- _WHAT IS BEING ASKED_:
Read through the lines below and copy the ones holding the string "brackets".

BEGIN

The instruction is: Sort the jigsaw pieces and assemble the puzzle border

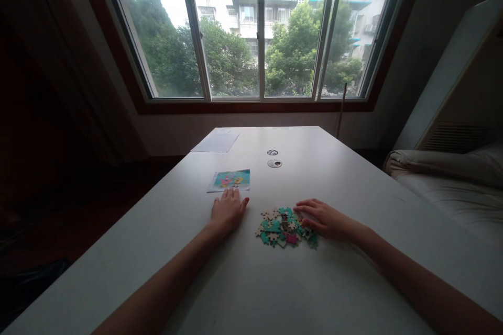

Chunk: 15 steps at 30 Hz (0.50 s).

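A loose pile of jigsaw puzzle pieces lies on the white table, some teal, some magenta, others bare cardboard brown. My right hand rests at the pile's right side with fingers stretched over its edge; no piece shows in its grasp. To the left, my left hand lies flat with fingers apart, its fingertips at the lower edge of a small picture card. The card has a teal background with pink and yellow figures.
Two round items lie beyond the pile near the table's middle. A white paper sheet sits at the far left edge. A pale cushioned seat stands on the right, and a window is ahead.
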### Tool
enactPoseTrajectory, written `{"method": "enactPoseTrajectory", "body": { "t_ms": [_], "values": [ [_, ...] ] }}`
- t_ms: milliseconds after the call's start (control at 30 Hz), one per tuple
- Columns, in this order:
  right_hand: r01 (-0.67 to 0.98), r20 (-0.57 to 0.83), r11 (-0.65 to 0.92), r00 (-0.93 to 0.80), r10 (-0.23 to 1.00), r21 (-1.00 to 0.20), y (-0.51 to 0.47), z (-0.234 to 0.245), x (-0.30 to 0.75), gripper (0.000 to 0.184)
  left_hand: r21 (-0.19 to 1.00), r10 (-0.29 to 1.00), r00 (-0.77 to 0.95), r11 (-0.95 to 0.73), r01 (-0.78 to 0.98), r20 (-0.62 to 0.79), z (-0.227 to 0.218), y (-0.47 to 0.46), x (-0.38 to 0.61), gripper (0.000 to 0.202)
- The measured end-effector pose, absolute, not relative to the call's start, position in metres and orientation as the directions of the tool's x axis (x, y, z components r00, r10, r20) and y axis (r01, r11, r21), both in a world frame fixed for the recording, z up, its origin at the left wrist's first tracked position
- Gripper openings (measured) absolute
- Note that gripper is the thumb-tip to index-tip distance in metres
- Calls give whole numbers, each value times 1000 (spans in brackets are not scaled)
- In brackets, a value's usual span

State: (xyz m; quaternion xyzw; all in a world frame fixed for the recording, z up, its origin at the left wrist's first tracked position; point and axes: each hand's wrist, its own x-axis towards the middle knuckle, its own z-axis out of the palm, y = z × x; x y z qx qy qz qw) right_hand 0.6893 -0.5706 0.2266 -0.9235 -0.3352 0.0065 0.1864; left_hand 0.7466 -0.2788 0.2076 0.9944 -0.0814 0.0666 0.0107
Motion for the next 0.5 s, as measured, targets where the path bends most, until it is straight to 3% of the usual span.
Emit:
{"method": "enactPoseTrajectory", "body": {
  "t_ms": [500],
  "values": [
    [617,93,-716,775,626,-325,-573,228,691,47,18,-169,975,-985,-174,145,209,-282,745,53]
  ]
}}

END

- _ANSWER TO THE EXERCISE_:
- Calls give whole numbers, each value times 1000 (spans in brackets are not scaled)
- In brackets, a value's usual span

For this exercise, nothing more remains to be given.